Une aubaine pour Marine Le Pen
Pour Luc Rouban, directeur de recherche CNRS à Sciences Po Paris, la séquence permet au RN de réaffirmer sa puissance politique. Elle permet également à Marine Le Pen, présidente du groupe RN à l’Assemblée, de conserver son poids dans l’hémicycle (et au sein-même de son parti) malgré ses récents déboires judicaires. «Le Pen a été affaiblie par l’affaire des assistants parlementaires (NDLR: pour laquelle le parquet a requis 5 ans de prison à son encontre), rappelle l’expert. En déposant sa propre motion de censure, elle montre qu’elle conserve un certain pouvoir. Même si elle est condamnée en mars et qu’elle est déclarée inéligible à la présidentielle de 2027, elle prouve qu’elle reste capable de faire de la politique.»

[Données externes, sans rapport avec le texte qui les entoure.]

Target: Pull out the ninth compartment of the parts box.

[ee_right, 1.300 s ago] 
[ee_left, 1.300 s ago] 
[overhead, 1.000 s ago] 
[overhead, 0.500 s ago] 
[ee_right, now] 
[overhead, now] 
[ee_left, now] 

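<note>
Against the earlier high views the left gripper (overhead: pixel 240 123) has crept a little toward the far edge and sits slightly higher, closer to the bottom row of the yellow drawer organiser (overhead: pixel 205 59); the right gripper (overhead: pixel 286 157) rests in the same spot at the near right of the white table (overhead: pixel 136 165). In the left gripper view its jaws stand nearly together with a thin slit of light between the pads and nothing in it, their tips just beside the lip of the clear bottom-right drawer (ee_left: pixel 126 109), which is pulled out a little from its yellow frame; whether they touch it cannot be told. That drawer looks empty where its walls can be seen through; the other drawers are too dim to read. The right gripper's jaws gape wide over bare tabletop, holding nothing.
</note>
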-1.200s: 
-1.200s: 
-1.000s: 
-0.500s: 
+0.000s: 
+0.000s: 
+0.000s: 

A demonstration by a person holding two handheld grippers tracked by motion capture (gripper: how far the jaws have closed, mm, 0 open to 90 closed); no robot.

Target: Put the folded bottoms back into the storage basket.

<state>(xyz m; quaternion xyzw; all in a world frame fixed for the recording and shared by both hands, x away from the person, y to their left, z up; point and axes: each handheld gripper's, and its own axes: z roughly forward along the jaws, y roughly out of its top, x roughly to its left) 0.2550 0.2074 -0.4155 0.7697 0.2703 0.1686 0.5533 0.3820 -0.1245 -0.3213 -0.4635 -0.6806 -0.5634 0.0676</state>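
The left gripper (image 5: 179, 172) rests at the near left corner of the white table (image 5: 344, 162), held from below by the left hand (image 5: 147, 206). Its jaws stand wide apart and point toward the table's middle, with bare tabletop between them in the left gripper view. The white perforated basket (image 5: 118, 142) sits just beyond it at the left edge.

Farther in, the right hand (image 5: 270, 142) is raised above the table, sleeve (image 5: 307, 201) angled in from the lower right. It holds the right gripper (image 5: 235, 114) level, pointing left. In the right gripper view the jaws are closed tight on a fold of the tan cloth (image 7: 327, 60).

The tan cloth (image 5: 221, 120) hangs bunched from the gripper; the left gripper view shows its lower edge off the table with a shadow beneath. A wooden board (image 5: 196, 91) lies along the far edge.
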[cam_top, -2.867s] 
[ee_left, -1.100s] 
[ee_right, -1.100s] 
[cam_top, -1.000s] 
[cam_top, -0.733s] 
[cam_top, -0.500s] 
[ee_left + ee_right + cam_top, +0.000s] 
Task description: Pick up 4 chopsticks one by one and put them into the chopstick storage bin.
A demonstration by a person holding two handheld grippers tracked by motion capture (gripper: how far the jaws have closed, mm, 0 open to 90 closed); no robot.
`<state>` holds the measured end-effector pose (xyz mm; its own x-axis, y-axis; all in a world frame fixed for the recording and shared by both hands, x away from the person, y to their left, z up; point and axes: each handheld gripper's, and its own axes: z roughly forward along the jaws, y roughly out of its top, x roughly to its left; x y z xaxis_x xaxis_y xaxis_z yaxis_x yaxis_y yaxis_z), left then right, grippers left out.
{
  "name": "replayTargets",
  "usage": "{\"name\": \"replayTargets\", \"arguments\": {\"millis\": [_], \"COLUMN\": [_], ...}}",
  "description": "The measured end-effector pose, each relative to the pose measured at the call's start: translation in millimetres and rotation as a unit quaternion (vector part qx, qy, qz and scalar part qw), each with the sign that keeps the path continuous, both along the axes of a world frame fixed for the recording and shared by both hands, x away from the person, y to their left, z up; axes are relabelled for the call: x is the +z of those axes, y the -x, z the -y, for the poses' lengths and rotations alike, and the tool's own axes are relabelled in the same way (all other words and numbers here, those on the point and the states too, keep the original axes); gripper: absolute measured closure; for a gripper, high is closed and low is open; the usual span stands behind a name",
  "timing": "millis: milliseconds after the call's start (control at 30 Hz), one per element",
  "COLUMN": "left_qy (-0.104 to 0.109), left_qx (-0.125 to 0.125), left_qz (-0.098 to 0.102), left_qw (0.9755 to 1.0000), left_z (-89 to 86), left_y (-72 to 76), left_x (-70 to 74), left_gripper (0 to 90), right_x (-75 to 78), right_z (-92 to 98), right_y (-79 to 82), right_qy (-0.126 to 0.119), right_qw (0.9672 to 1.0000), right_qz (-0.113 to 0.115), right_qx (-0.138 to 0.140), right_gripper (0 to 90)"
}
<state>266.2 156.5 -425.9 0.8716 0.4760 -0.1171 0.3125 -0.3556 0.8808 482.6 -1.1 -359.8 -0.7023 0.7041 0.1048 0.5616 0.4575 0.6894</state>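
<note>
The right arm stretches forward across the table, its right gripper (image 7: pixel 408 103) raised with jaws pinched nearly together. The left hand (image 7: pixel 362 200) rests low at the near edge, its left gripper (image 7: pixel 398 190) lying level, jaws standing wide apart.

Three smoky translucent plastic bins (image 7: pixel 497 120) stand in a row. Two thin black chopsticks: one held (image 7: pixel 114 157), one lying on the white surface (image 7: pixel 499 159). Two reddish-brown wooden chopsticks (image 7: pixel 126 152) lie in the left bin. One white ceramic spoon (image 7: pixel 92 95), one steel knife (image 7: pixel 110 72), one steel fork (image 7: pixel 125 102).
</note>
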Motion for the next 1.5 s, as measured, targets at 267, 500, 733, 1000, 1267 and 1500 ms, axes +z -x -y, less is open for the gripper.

La méthode de la gauche n’a rien non plus d’étonnant aux yeux de Luc Rouban. «La position du NFP s’inscrit dans une logique de rupture et de conflit permanents, adoptée dès la nomination de Michel Barnier. Cette stratégie, surtout portée par la France Insoumise, met mal à l’aise les socialistes qui les ont rejoints, qui sont davantage dans une logique de négociations.»
Inquiétudes économiques
La motion de censure probablement votée mercredi plongera la France dans une nouvelle période d’instabilité politique. En cas de renversement de l’exécutif– une première depuis 1962 – le gouvernement de Michel Barnier deviendrait le plus court de l’histoire de la Ve République. Emmanuel Macron serait alors tenu de nommer un nouveau Premier ministre. Une mission périlleuse pour le président, au vu de la cristallisation toujours plus importante du paysage politique français.
La chute de l’exécutif menace également la stabilité économique du pays. «Le risque principal, c’est de donner une mauvaise image de la France au niveau des marchés financiers, alerte Luc Rouban. Il faut s’attendre à une augmentation des taux d’intérêt et, probablement, à une chute des investissements étrangers.» Une inquiétude partagée par Pierre Moscovici, président de la Cour des comptes. «La France risque d’entrer dans une phase plus incertaine, et l’incertitude, en matière financière, c’est toujours quelque chose de préoccupant, mettait-il en garde lundi matin sur France Info. Notre situation financière est dangereuse. Il faut vraiment mettre le frein et donner le signe que nous reprenons le contrôle de nos finances publiques.»
«La France risque d’entrer dans une phase plus incertaine, et l’incertitude, en matière financière, c’est toujours quelque chose de préoccupant.»
Avec un déficit public en net dérapage, attendu cette année à 6,2% du Produit intérieur brut, très loin du plafond de 3% autorisé par les règles de l’UE, la France affiche la pire performance des 27 pays de l’Union européenne à l’exception de la Roumanie.